J’ai tant perdu à être trop heureux dans ma solitude. Le modèle et l’habitude se sont installés dans ma vie. Mon empathie, ma responsabilité et ma flexibilité se sont érodées. Mon imagination est devenue un monologue plutôt que le récif corallien cultivé de mes interactions avec les autres, étrangers, amis, artistes, galeristes, autres critiques, n’importe qui. Je me suis arrêté. J’ai hésité à éprouver la plénitude de tomber sur quelqu’un, d’échanger des confidences, d’échanger des banalités et des commérages, d’essayer de nouvelles idées, d’apprendre des choses que je ne savais pas déjà, de voir où je me trompais ou d’écouter seulement mes démons, ou simplement d’avoir faire face aux affres de la jalousie et aux crises d’indignation socioprofessionnelle. Je ne sais pas si les dernières années ont fait cela à d’autres et, si c’est le cas, dans quelle mesure beaucoup d’entre nous pourraient être devenus certaines des pires versions de nous-mêmes dans nos isolements prolongés. Pour moi, je sais qu’au-delà de cela, il n’y a rien.

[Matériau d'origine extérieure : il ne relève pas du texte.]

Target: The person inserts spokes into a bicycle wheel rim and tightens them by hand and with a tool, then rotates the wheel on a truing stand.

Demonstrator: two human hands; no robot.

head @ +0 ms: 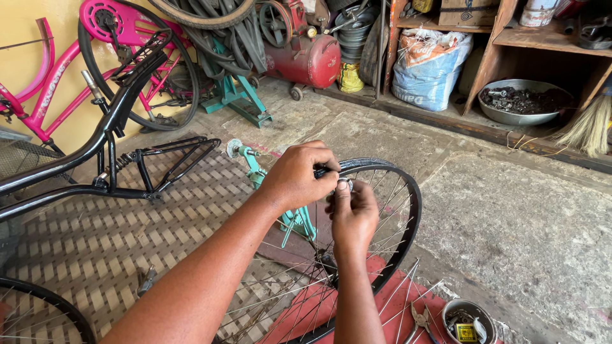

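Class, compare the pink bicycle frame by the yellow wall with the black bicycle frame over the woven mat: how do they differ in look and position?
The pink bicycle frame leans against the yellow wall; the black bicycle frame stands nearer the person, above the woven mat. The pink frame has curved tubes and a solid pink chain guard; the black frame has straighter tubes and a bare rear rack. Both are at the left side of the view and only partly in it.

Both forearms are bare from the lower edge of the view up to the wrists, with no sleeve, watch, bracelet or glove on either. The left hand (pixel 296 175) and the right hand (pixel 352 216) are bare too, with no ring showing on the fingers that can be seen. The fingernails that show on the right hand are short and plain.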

Sartre avait tort : l’enfer ce n’est pas « les autres ». L’enfer, c’est n’être entouré que de personnes exactement comme vous, ou peut-être seulement de vous-même. Dans sa tendre miséricorde, Gober ouvre les écluses de ce mystère qui nous permet de nous sentir partie de quelque chose de plus grand et d’entrevoir une promesse de nouvelle beauté.